Charting and probing the activity of ADARs in human development and cell-fate specification

Affiliations

Charting and probing the activity of ADARs in human development and cell-fate specification

Amir Dailamy et al. Nat Commun. .

Abstract

Adenosine deaminases acting on RNA (ADARs) impact diverse cellular processes and pathological conditions, but their functions in early cell-fate specification remain less understood.
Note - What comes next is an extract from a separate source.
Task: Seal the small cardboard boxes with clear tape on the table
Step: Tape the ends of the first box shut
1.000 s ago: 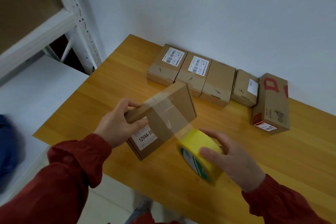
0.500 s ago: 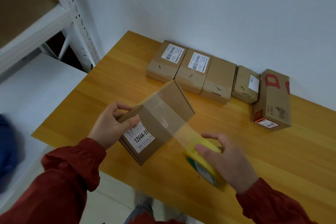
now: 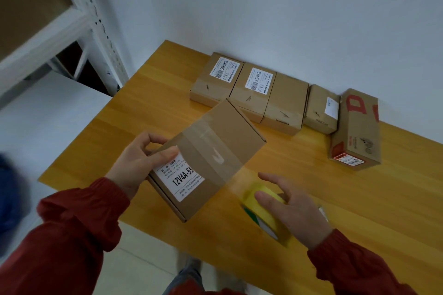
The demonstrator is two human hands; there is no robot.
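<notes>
Cardboard box (image 3: 215, 151) sat in the left hand (image 3: 139, 163), off the table (image 3: 359, 199) above its near edge, tilted, label face toward the camera. Thumb pinched the label side and the fingers curled behind the left edge. The long axis ran near-left to far-right. Clear tape (image 3: 230, 175) crossed it the short way over the top face, then left the box's right edge as a free span down-right to the yellow tape roll (image 3: 266, 215). The roll was blurred, low by the table surface, right of and nearer than the box. Right hand (image 3: 294, 208) lay over the roll with fingers spread and near straight, not visibly wrapped round it. My read: that hand owns the next pull. Keep the pull in line with the band, square to the long axis, or the tape skews or wrinkles. Other boxes (image 3: 251, 88) were lined up along the wall, well apart.
</notes>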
To gain insights here, we began by charting time-course RNA editing profiles in human organs from fetal to adult stages. Next, we utilized hPSC differentiation to experimentally probe ADARs, harnessing brain organoids as neural specific, and teratomas as pan-tissue developmental models. We show that time-series teratomas faithfully recapitulate fetal developmental trends, and motivated by this, conducted pan-tissue, single-cell CRISPR-KO screens of ADARs in teratomas. Knocking out ADAR leads to a global decrease in RNA editing across all germ-layers. Intriguingly, knocking out ADAR leads to an enrichment of adipogenic cells, revealing a role for ADAR in human adipogenesis. Collectively, we present a multi-pronged framework charting time-resolved RNA editing profiles and coupled ADAR perturbations in developmental models, thereby shedding light on the role of ADARs in cell-fate specification.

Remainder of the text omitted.